The title has rebuilt itself with longevity in mind, which factored into the art direction and renewed visual language led by Zak Group. “Sean Bidder, the editor, came to us with the perfect concept and opportunity: a magazine composed entirely of features,” explains Zak Kyes, director of the studio. “With the art direction of Fact we created an elastic visual language that responds to the diverse output of its artists through generously sized features. In the absence of hard-and-fast style guides we created typographic systems and rule-based layouts that are allowed to run their course, creating collisions of text and image. But this is only issue one, and we’re just getting started.”

Fact magazine print issue
Spreads: © 2020 Prudence Cuming Associates

Kyes wanted to use the “inherent constraints of print to generate friction, surprise and delight”, presenting screen-based media in “densely layered and visually oversaturated pages” or physical performance pieces across page sequences. “In other sections, artists like Kahlil Joseph are given complete autonomy to create ‘page-works’ — a term coined by curator Hamza Walker to describe artworks made for reproduction and distribution in books and magazines,” Kyes adds. “Magazines, at their very best, have always been experimental multimedia objects that go in directions that the content they represent can’t.”

Zak Group also redesigned the visual identity across both print and digital, with a new wordmark featuring “extended letterforms and highly contrasting counter-spaces that are fused into a single graphic element,” Kyes explains.

Drawing inspiration from early crossovers between analogue and digital, the team looked to the work of Aldo Novarese, who designed the future-facing Eurostile typeface at the Nebiolo foundry in the early 1960s. Another reference point was graphic and type designer Wim Crouwel, who Kyes says “defined the zeitgeist as much as he captured it with his work for the Stedelijk Museum”, and whose work has been embraced by music industry creatives in the past – most significantly in the use of Crouwel’s conceptual typeface New Alphabet on Joy Division’s 1988 album Substance.

Fact has historically tended to take a more holistic approach to electronic and underground music culture, however the relaunch of the print issue taps into the continued erosion of boundaries between art and music. “In its early years Fact was very much focused on the intersection of music and art. Our name drew inspiration from both the Saville-era Factory Records and our parent company, the Vinyl Factory,” Bidder says.

“Our first covers were original commissions by artists, graphic designers and musicians. In many ways we’re coming full circle, albeit in a very modern sense,” he adds. “As much as we’ve always championed both producers and multimedia artists, now the perceived distinctions between immersive art and electronic musicians’ audiovisual experiences is primarily their presentational context – whether they take place at Turbine Hall or Berghain.”

Fact magazine print issue
Fact magazine print issue
Spreads: © 2020 Prudence Cuming Associates

The magazine, headquartered in London with additional Stateside outposts, is part of the Vinyl Factory group, spanning the record label, vinyl pressing plant and Soho record store Phonica. The company has also been involved in the curation of a rolling roster of events programmes at 180 The Strand.

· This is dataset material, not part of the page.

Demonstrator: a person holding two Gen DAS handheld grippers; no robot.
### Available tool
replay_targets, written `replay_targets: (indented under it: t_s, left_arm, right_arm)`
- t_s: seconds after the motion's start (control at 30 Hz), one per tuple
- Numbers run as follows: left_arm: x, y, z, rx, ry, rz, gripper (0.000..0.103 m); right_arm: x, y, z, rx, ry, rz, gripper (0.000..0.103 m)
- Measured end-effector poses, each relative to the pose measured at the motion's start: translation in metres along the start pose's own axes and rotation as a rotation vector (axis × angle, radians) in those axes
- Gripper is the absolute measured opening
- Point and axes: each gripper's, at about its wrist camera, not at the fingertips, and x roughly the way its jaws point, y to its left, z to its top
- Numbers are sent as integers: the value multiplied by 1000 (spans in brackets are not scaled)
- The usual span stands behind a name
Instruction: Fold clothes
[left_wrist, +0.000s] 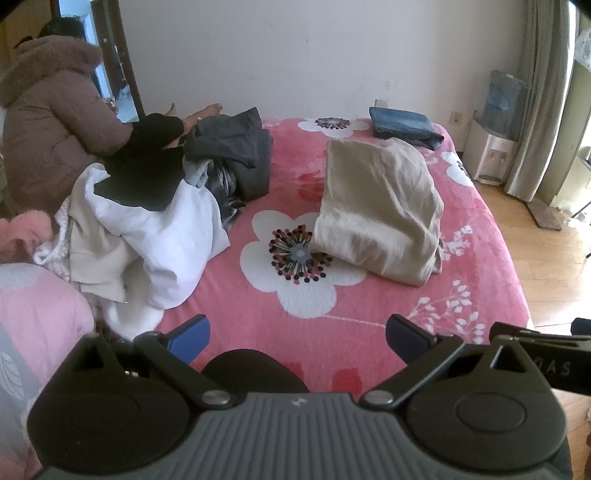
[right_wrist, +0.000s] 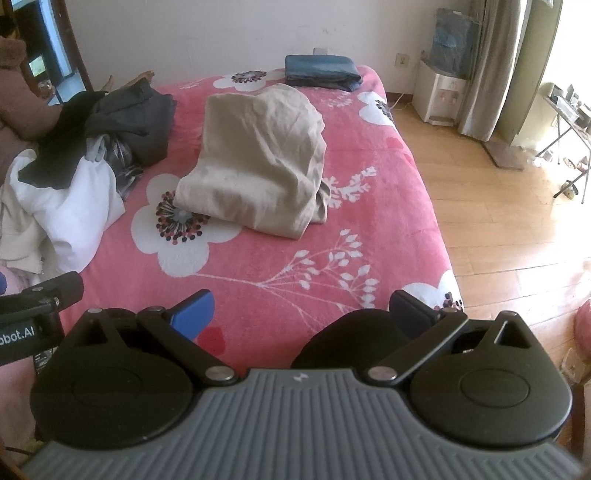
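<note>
With both tools held above the near edge of the bed, neither has anything in it: left gripper (left_wrist: 297, 338) has its jaws spread wide, empty, blue pad on one finger and dark pad on the other; right gripper (right_wrist: 301, 312) same, jaws apart and empty. Task item nearest centre is the beige garment (left_wrist: 380, 210), lying loosely folded and bunched on the pink floral blanket (left_wrist: 369, 302), its near corner overlapping the big white flower print (left_wrist: 299, 266). From the right wrist view the beige garment (right_wrist: 255, 158) sits mid-bed, well apart from both grippers. Folded blue clothes (left_wrist: 404, 125) are stacked at the far corner of the bed near the wall, apart from the beige piece. Unsorted pile on the left side of the bed: white garment (left_wrist: 166, 236) in front, black item (left_wrist: 144, 173) draped on top, dark grey clothes (left_wrist: 236, 151) behind, some plaid fabric between them. A person in a brown hooded coat (left_wrist: 48, 122) sits on the far left edge of the bed, back to the camera. Water dispenser (right_wrist: 441, 92) stands on the wood floor (right_wrist: 498, 229) by the curtain (right_wrist: 491, 66). Part of the left tool's body shows at the left edge of the right wrist view. Dark rounded shapes show just behind each gripper's fingers; cannot tell what they are.
</note>
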Motion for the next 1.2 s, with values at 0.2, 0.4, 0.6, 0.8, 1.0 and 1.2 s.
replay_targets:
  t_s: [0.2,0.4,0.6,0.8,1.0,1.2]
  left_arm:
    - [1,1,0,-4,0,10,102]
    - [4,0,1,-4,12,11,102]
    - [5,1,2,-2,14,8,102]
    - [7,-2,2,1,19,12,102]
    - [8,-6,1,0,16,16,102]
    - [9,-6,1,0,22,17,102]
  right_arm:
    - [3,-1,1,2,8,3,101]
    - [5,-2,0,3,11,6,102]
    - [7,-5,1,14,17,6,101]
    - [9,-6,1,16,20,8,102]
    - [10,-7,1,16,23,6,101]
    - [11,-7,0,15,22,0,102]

The space will play host to two new exhibitions both slated to open in the new year: an immersive AV show by Ikeda and the UK premiere of Joseph’s BLKNWS, before the magazine’s dedicated venue, Fact Space, opens at 180 The Strand later in the year, which Bidder hopes will be “London’s go-to space for showcasing audiovisual art and electronic music – bringing together celebrated artists and emerging talent”.